Size-Exclusion (Gel Filtration) Chromatography
MCAT trap: Inverts elution order in size-exclusion chromatography, thinking small molecules elute first. Large molecules elute first in size-exclusion chromatography because they are excluded from the pores and travel only through the void volume; small molecules enter the pores and are retained longer.
Size-exclusion chromatography (SEC), also called gel filtration, is an MCAT-tested separation technique that students consistently get wrong. It separates molecules purely by size using a column packed with porous beads — large molecules can't fit into the pores, travel only through the void volume between beads, and elute first. Small molecules diffuse in and out of the pores, taking a longer path, and elute last. That counterintuitive elution order — big first, small last — is the single most tested concept here.
The exam tests this topic across multiple angles. At the definitional level, you need to know the mechanism: pore exclusion, not chemical interaction. At the application level, you'll be asked to predict elution order for a mixture of molecules with different molecular weights. The exam also tests experimental design — specifically, how you'd use a set of molecular weight standards to build a calibration curve and estimate the MW of an unknown protein. Passage-based questions may describe an SEC experiment and ask you to interpret a chromatogram or troubleshoot unexpected results.
What makes this tricky is that it runs opposite to most intuitions about chromatography, where 'stronger interaction = longer retention.' In SEC there are no interactions — the beads are chemically inert.
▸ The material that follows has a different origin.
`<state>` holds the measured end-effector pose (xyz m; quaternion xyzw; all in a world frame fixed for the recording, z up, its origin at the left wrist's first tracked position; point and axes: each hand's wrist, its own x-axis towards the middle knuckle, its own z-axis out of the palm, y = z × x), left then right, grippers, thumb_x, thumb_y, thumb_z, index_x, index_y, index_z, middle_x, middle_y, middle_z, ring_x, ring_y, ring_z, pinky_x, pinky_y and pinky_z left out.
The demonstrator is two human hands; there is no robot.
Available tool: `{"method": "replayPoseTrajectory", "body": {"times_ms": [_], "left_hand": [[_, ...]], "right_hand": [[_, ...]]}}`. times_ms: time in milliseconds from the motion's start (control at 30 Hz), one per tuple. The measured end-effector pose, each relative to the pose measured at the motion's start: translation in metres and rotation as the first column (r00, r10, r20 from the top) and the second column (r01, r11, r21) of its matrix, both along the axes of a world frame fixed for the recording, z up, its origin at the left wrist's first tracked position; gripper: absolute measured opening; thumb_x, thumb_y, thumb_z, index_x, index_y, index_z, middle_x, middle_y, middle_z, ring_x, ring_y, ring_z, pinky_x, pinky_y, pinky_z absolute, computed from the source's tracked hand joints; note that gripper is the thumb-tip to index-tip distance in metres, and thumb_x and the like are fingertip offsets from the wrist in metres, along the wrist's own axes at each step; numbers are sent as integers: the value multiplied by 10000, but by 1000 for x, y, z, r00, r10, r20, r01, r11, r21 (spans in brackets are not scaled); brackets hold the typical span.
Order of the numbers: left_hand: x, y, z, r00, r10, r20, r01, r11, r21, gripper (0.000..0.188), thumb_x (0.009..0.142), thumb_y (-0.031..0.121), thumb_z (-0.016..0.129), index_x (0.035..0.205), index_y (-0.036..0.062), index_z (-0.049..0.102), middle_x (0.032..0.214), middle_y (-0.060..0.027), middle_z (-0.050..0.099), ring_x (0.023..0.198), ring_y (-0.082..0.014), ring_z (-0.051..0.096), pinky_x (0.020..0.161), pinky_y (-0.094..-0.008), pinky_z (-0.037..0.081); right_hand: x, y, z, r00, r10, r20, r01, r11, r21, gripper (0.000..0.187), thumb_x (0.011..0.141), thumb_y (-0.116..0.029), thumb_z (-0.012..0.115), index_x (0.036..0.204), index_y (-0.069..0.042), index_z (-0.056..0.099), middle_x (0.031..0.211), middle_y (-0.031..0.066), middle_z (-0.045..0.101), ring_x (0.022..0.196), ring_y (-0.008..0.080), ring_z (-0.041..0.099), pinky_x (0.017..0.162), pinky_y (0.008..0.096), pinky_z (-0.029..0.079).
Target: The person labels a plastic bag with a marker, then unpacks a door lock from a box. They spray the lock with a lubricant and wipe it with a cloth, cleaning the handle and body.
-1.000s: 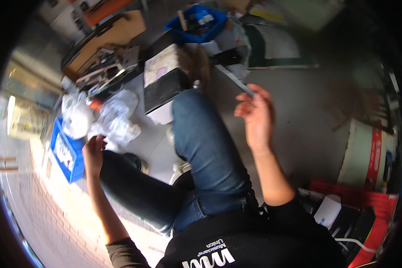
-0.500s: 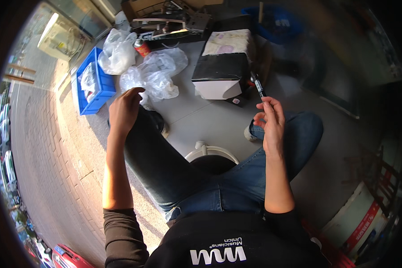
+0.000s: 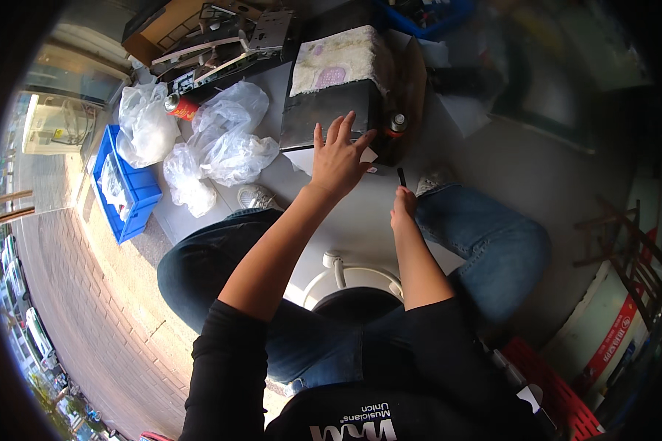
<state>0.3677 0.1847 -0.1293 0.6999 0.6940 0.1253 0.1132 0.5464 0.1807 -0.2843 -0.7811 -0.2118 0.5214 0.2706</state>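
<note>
My left hand, fingers spread, reaches over the near edge of a black-topped box with a white front. Whether its fingertips touch the box, I cannot tell. A cream towel with purple patches lies across the box's far part. To the right, my right hand is closed around a slim black pen, whose upper end sticks out away from me. Beyond that hand, a spray can stands at the box's right side.
Clear plastic bags and a red can lie left of the box. Farther left is a blue crate. A cardboard box and metal parts sit at the back. A white chair base shows between my legs.
My left hand has swung right from beside the bags to over the box, fingers now spread. My right hand, still holding the pen, has come left and closed further. The view has shifted.
</note>
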Motion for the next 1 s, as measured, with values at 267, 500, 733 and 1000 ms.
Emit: {"method": "replayPoseTrajectory", "body": {"times_ms": [267, 500, 733, 1000], "left_hand": [[9, 68, -53, 999, -14, 52, 16, 1000, -27, 794, 597, 358, 774, 1301, 321, 408, 1432, -123, 221, 1316, -314, 223, 1034, -576, 178], [-11, 57, -54, 998, -54, 12, 55, 998, -33, 769, 590, 354, 757, 1287, 291, 438, 1431, -108, 227, 1322, -293, 220, 1055, -559, 130], [-18, 60, -35, 993, -104, -50, 106, 994, 40, 651, 580, 361, 756, 1181, 243, 536, 1427, -95, 248, 1325, -268, 228, 1066, -544, 107], [-89, 30, 17, 995, -42, -94, 57, 985, 162, 659, 623, 421, 737, 1227, 273, 520, 1414, -92, 270, 1314, -262, 257, 1069, -551, 102]], "right_hand": [[82, 45, -124, 939, 1, 343, -77, 975, 209, 256, 765, -74, 534, 1009, -45, 605, 1017, 128, 606, 943, 237, 560, 818, 337, 438], [-53, 177, 61, 753, 531, 389, -648, 497, 578, 540, 713, -175, 701, 1185, -9, 501, 1172, 198, 534, 1122, 316, 491, 942, 353, 378], [-122, 251, 51, 760, 453, 466, -650, 523, 552, 364, 671, -232, 727, 884, 22, 576, 861, 197, 627, 815, 309, 619, 716, 376, 477], [-68, 309, 232, 812, 459, -360, 25, 589, 808, 259, 834, -134, 603, 1060, -13, 566, 1005, 75, 599, 925, 158, 567, 810, 294, 458]]}}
Students who anchor on the charge or affinity logic from ion-exchange or affinity chromatography will get elution order backwards every time. Keep the mechanism crisp: pores act as a detour for small molecules, not a binding site.
Common misconceptions
What the exam tests
- Know the core definition: porous beads separate molecules by size because large molecules are physically excluded from the pores and travel only through the void volume between beads.
- Predict elution order correctly — large molecules come off the column first, small molecules come off last, because small molecules spend extra time diffusing in and out of pores.
- Understand how to estimate molecular weight experimentally: run known standards, plot elution volume versus log(MW) to generate a calibration curve, then interpolate where an unknown protein's elution volume falls on that curve.